43. The method of claim 42, further comprising filtering said diluted sample before allowing said predetermined portion of sample to react with assay reagents.

44. The method of claim 42, wherein said assay assembly comprises at least one reagent chamber and an actuatable valve assembly configured to control flow of the reagents out of said reagent chamber and into said at least one reaction site.

45. The method of claim 44, further comprising actuating said actuatable valve assembly to permit said reagent to flow from said reagent chamber to said reaction site.

46. The method of claim 45, wherein said actuatable valve assembly comprises an actuator pin and a sealing ball, and said actuating comprising actuating said actuator pin to displace said sealing ball.

47. The method of claim 40, further comprising the step of quantifying the amount of said analyte present in said bodily fluid after said detecting step.

48. The method of claim 47, further comprising the step of comparing the amount of said analyte present in said biologic fluid to a predetermined amount of said analyte.

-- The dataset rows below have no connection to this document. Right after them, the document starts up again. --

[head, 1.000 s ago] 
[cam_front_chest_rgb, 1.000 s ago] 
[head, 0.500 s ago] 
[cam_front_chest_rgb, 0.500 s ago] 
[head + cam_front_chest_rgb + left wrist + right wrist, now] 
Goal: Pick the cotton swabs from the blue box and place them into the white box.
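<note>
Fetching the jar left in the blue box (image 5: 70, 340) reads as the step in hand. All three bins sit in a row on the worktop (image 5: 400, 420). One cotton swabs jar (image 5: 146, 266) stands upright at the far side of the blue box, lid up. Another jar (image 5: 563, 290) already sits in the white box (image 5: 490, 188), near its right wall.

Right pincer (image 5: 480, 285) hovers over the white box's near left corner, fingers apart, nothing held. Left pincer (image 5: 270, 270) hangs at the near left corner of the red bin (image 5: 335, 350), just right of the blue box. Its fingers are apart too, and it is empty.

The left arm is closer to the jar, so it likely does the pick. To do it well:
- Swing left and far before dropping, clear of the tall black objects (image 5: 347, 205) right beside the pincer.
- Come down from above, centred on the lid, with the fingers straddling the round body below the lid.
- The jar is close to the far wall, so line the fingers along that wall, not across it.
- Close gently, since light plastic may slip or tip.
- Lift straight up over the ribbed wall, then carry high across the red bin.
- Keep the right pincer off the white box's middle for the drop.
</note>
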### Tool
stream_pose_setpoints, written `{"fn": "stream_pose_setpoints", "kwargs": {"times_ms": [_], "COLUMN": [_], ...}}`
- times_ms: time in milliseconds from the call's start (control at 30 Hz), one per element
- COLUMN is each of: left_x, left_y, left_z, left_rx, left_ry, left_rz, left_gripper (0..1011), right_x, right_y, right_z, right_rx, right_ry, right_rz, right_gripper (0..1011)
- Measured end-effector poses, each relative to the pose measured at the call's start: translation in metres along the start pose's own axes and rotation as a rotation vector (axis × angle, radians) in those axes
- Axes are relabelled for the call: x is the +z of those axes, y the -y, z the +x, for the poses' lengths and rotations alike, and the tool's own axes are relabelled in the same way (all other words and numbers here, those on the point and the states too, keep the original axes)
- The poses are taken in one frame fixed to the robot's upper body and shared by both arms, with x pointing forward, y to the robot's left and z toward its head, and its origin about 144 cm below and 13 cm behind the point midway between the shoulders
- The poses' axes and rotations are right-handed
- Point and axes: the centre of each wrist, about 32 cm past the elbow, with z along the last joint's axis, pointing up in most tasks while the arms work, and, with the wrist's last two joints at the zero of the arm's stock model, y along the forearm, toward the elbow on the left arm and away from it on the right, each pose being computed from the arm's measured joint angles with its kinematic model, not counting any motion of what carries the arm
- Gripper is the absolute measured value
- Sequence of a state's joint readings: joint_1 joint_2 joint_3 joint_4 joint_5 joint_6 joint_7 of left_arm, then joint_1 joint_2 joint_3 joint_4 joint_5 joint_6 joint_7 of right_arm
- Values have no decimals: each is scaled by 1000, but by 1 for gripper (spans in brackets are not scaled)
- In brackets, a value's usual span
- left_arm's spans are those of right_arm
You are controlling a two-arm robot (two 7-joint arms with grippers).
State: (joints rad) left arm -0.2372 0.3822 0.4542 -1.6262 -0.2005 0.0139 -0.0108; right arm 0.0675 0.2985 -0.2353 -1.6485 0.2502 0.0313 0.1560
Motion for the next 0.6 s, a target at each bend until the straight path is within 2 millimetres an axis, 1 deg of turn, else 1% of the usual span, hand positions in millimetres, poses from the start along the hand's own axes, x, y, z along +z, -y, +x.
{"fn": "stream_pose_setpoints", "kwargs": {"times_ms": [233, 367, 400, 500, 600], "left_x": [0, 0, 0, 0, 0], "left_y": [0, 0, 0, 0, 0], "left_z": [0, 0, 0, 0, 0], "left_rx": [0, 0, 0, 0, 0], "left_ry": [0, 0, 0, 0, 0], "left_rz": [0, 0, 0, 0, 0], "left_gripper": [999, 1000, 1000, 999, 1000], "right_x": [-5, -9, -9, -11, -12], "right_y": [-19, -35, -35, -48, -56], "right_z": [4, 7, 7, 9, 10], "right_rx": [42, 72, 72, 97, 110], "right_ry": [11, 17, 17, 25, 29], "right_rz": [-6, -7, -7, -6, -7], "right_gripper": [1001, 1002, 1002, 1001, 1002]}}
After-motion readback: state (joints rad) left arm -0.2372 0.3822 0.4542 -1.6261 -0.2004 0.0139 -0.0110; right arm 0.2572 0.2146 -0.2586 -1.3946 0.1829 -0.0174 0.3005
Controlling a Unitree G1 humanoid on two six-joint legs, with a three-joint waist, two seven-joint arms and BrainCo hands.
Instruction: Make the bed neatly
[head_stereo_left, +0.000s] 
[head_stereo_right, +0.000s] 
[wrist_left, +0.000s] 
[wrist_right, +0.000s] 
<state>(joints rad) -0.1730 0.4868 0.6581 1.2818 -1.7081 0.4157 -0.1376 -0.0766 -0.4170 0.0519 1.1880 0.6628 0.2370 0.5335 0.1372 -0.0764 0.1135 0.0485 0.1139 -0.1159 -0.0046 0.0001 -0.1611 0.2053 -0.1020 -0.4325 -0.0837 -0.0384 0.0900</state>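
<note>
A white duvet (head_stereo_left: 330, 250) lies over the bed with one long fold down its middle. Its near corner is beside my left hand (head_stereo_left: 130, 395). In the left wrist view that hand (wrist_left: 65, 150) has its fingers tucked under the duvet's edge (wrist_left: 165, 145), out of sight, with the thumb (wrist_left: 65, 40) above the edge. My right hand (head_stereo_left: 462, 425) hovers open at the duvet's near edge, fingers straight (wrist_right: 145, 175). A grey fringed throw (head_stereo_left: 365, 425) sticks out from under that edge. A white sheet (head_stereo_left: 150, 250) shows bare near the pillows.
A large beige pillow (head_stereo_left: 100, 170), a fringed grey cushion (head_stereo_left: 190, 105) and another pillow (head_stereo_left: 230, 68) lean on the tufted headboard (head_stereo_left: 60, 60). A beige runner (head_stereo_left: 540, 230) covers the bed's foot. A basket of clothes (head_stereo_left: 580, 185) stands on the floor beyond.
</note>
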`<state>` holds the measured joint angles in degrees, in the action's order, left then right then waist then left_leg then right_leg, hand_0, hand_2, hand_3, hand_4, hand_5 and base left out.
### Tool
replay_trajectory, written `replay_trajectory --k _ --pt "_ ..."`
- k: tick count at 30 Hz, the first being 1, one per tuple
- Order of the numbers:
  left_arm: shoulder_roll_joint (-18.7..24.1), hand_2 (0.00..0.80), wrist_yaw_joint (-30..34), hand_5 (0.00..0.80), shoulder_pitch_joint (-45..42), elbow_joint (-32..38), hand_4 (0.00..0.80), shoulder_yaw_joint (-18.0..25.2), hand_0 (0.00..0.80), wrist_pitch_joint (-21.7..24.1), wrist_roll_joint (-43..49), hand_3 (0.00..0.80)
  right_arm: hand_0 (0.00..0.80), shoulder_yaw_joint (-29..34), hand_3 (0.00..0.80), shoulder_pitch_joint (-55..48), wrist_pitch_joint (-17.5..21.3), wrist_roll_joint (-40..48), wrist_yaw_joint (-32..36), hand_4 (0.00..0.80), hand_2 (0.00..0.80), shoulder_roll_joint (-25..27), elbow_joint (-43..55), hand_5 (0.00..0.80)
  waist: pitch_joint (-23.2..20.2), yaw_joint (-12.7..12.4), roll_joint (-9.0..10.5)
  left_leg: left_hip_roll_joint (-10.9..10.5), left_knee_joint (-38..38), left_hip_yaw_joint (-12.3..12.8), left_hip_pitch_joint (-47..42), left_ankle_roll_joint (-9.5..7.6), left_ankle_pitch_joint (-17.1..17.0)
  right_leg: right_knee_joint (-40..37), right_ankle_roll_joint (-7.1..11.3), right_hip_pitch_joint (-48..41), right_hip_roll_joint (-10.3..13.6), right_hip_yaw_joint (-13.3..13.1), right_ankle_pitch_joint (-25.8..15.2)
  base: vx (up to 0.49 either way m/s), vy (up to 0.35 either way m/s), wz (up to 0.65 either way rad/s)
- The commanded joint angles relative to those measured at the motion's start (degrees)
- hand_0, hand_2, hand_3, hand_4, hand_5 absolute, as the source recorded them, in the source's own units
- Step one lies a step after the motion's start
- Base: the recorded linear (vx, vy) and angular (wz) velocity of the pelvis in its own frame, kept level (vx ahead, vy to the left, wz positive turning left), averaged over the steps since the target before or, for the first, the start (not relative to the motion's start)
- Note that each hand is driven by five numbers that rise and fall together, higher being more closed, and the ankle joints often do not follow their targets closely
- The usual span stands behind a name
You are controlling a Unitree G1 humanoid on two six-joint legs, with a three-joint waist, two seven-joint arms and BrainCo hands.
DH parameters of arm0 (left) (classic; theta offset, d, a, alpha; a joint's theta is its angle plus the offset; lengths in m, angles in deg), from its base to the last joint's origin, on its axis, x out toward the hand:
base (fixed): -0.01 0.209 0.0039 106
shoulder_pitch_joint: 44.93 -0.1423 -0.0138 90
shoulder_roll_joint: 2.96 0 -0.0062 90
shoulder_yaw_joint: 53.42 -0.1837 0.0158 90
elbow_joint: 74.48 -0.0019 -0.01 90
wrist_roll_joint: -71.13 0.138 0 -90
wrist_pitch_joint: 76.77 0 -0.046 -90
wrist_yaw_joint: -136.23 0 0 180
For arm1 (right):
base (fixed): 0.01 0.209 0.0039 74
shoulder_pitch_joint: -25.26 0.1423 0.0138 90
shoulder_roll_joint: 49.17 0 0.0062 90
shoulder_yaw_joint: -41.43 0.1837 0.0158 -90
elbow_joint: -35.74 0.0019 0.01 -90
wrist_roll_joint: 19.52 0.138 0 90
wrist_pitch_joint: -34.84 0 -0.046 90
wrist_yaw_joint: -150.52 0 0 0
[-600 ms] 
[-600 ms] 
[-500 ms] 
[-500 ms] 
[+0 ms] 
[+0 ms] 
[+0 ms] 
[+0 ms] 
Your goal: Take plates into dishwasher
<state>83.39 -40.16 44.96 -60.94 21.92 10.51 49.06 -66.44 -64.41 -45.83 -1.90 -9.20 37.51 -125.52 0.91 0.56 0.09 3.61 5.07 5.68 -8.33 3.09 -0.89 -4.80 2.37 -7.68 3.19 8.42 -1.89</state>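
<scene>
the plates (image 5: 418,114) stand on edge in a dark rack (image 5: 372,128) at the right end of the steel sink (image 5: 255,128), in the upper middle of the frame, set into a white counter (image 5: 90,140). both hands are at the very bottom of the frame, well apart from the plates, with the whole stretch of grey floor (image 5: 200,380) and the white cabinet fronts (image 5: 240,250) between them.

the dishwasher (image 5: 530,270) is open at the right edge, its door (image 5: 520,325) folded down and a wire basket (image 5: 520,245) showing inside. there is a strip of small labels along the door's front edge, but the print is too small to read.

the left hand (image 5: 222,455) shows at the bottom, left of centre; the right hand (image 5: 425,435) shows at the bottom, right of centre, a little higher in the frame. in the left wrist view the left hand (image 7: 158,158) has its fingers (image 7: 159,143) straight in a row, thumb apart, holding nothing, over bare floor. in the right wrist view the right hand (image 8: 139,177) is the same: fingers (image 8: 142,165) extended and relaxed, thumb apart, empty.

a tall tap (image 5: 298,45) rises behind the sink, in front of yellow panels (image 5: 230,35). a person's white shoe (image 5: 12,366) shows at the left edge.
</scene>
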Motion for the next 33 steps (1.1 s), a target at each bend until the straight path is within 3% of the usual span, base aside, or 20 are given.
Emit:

49. The method of claim 40, wherein said fluidic device communicates data relating to said signal via a wireless transmitter to an external device.

50. The method of claim 40, wherein the analyte detected is indicative of at least one pharmacological parameter.

51. The method of claim 50, further comprising cross-referencing medical records of said subject with the at least one pharmacological parameter to assistant a clinician in providing an individualized medical treatment.